Tuesday, March 18, 2014

Our Eli

Not really sure how to write or what to even say, but I just wanted to write a bit about Eli. Since he was about 16 months old we noticed that he has some "red flags" for autism. He would sway his body in a very fast rhythmic motion, sometime hit is head on things when he was upset,  he didn't have any words, would squeal like a siren constantly to communicate, and got very picky. I would get very worried about it and start to wonder and would tell people that I thought we should look into getting him tested and time and time again I would be told that he was ok, and that it is best to wait to have children tested around 3 or 4 so I would get to a place where I was placated again and then I would get worried. It has been a constant roller coaster for me.

Sometimes my heart would get so hurt by well intentioned people who would make comments about some of his behaviors, and that they wished he would stop doing certain things, or that maybe if we just tried this, or disciplined him differently things would be better. I am not extremely prone to crying, but I would get angry, it was like being slapped in the face for just trying to do my best. He was once even man handled by a complete stranger in another ward because he was blocking the drinking fountain and hitting the button over and over again. I was furious

A few summers ago, I had a heart to heart with my friend Lyndsay who out of all people I felt could tell me if we should have him tested or not, because he sweet son has autism. She just listened and shared her experience with me. She didn't judge or made suggestions and just listened and cared about what I was going through.
I just wanted someone like his pediatrician or his neurologist to say "yes, what you are seeing is completely valid and your not crazy, let's get the ball rolling. Gratefully this happened last fall when we were visiting Primary Childrens and his neuro noticed what I had been telling her about and she got us a referral, to a clinic that would just be a co pay as opposed to the massive amounts we were told we would have to pay if we had him tested privately.
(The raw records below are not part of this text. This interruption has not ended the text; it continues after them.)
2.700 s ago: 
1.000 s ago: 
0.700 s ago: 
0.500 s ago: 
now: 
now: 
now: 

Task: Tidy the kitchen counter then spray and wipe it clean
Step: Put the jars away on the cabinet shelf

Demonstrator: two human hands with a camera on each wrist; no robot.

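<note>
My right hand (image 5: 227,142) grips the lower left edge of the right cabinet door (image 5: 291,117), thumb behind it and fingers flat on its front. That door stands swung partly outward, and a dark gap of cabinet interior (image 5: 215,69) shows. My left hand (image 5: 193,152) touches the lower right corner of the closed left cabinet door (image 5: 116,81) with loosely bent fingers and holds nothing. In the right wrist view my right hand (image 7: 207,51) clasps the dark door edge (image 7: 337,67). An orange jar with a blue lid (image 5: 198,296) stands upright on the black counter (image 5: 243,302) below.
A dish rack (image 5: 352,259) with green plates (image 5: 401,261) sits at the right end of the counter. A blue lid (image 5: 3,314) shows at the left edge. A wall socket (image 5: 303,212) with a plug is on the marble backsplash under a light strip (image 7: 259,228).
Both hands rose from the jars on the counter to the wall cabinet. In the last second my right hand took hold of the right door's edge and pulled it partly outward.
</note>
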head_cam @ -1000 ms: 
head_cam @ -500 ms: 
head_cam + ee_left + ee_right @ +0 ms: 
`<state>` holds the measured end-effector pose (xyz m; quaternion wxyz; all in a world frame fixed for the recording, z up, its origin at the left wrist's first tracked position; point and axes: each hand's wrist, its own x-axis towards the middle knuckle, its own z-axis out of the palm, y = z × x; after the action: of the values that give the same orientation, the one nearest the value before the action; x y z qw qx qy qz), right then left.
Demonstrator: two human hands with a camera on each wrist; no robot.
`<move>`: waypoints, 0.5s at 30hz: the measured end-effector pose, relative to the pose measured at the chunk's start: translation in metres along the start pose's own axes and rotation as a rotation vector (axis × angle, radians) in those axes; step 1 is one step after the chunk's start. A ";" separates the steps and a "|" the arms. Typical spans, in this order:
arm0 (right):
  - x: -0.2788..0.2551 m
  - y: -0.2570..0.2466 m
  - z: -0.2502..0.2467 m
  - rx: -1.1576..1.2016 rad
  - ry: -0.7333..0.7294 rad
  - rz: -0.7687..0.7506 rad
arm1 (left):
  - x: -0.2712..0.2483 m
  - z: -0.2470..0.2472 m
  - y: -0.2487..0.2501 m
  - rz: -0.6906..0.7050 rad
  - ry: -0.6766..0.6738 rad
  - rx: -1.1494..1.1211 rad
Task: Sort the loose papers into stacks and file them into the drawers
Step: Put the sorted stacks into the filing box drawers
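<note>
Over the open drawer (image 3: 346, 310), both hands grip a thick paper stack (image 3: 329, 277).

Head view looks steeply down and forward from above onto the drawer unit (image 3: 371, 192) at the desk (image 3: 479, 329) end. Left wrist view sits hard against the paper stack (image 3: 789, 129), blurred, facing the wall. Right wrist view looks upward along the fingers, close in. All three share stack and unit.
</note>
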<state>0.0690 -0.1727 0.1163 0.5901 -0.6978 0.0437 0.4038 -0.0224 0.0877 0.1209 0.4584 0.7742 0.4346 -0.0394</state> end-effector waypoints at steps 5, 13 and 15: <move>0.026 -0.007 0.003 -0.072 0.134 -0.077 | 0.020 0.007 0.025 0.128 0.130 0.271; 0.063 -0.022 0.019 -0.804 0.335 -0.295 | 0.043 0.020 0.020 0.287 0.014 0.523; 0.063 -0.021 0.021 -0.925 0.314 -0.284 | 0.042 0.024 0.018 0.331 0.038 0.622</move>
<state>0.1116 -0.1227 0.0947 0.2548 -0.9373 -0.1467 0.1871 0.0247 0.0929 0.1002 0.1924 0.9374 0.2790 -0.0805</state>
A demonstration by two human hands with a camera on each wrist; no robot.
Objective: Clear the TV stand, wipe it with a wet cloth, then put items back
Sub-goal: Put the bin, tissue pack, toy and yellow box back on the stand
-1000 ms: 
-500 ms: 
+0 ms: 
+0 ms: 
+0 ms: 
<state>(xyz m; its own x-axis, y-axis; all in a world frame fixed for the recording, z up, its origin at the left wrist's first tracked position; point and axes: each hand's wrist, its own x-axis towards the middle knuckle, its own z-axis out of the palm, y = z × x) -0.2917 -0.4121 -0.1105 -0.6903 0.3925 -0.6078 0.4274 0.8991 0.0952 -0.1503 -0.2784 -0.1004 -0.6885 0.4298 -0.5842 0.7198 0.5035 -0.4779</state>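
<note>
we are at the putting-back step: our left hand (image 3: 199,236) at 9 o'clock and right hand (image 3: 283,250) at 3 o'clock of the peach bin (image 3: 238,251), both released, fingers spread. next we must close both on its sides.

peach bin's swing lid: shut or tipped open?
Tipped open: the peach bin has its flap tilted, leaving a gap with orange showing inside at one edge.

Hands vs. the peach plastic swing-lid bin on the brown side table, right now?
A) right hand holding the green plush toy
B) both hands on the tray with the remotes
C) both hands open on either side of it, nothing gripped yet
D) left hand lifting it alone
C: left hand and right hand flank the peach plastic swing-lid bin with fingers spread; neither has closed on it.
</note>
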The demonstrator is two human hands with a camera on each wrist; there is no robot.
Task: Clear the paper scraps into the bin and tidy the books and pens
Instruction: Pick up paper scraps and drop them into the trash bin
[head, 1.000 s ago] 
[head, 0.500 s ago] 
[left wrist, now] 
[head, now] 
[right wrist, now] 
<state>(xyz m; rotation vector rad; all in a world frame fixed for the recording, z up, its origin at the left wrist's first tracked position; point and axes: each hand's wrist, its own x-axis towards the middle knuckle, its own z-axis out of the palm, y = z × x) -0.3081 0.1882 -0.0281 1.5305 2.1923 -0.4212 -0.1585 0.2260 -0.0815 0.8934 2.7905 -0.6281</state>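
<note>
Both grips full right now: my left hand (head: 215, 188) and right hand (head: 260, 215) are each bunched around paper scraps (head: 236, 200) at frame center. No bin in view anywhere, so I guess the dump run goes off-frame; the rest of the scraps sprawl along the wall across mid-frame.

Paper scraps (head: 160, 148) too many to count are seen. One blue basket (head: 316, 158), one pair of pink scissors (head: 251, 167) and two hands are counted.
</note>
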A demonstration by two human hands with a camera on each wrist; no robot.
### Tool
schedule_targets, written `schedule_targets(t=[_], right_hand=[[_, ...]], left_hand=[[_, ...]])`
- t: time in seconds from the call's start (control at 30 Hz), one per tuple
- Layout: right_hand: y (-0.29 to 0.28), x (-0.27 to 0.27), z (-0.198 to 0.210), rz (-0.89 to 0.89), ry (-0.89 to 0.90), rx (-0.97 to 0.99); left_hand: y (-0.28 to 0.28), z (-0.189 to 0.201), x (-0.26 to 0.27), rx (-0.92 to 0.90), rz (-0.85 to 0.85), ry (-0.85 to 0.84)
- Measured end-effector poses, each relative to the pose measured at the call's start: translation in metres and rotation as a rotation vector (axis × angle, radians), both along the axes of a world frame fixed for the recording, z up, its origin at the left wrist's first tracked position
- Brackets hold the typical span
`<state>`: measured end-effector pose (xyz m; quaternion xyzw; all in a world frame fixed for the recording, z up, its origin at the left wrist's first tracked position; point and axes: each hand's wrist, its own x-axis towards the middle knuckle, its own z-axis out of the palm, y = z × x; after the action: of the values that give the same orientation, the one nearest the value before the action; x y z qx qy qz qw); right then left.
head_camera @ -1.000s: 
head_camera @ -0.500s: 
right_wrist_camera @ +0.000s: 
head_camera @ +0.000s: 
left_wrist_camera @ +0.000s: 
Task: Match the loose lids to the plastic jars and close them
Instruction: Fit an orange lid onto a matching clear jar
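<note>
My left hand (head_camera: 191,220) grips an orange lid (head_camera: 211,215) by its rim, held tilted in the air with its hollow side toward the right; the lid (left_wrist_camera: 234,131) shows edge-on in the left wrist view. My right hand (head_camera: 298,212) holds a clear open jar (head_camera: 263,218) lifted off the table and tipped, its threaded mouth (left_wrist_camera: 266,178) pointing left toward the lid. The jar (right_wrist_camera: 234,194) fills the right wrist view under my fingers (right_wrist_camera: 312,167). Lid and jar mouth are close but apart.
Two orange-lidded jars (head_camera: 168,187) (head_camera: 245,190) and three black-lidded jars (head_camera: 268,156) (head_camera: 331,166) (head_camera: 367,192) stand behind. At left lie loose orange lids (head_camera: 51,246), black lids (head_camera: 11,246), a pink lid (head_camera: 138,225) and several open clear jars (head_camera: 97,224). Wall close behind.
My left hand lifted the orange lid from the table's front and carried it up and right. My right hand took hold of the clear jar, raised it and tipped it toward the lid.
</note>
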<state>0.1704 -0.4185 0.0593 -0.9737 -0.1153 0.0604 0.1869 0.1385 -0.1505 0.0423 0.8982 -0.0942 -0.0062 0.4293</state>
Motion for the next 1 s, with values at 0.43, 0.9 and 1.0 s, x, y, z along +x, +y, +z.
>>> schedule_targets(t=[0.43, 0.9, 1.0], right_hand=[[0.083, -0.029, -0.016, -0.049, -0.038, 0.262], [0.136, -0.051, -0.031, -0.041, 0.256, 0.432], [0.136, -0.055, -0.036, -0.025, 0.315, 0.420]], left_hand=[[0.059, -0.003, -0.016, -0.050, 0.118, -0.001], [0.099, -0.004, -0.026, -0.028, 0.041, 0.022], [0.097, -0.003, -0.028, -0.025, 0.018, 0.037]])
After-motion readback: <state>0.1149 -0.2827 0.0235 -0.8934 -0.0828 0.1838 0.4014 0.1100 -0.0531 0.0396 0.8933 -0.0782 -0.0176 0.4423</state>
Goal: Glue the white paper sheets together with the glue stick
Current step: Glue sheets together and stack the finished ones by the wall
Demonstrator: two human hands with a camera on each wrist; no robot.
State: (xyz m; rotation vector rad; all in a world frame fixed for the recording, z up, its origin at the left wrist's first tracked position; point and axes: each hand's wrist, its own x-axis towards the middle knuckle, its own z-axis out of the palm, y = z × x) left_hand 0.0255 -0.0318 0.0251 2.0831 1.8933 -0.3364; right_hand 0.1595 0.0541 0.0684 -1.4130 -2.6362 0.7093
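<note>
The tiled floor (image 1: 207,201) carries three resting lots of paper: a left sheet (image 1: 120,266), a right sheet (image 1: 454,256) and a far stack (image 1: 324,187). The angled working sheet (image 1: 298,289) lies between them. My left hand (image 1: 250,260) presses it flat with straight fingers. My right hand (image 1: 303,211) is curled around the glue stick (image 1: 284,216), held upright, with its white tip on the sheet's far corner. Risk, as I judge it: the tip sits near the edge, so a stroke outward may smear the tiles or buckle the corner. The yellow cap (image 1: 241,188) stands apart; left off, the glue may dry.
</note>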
Eli was tested about 3 weeks ago, and he does indeed have Autism. Until 6 months ago he would have been diagnosed with PDD or Pervasis Developmental Delay, but now all of the categories just fall under the umbrella of Autism Spectrum Disorder.  He is a sensory seeker, his eye contact is good and he wants to socialize and make connections with people he just doesn't know how.

Even though I knew it was coming, I still mourned for my boy. Even though he is exactly the same boy as he was before he was diagnosed I went through a period of grieving because I know that life is going to be harder and different for him than it will be for my other children. I have gotten very sad at times thinking how hard it must be for him to be in a body that can't do all the things that he wants it to, and that there must be A LOT of frustration.

Eli is an marvelous boy. This is his special test on earth. There are so many wonderful things about him. I WOULD NOT CHANGE HIM. Life is going to be different for us and that is ok.(Sometimes that thought is hard and daunting)


He has brought more love, compassion and charity to our home that we would not have or experience without him. He is smart, and loving and generally happy. He loves car rides, walks, rocks, water, swinging, hiking( he was given the nickname Tote Goat last summer by my dad when we were camping because he could go and go and go on long hikes and would only now and again say "hold you" and need to be picked up for a minute or two and then would go back to his hike.) being chased, coloring, and spinning, grazing all day long, and his bednet.

Gratefully there are many resources to help him succeed and function better, and it is for sure going to be a process in figuring out what we can and should do for him. Some things are very expensive and are out of our reach but there are many wonderful resources to aid him along.

Somedays can be very exhausting and I am so grateful to have Jed by my side. He is very good at listening, and then listening and then listening some more. I try to remind myself when I am just at a loss of what to do, that I just need to love him the way that the Savior would love him, because that is exactly what he needs. Ruby and Emma are such good helpers with him and allow him to be with them and their friends, and just roll with the punches.

I love my boy. He is amazing and wonderful and special. I am thankful that we have him as part of our family.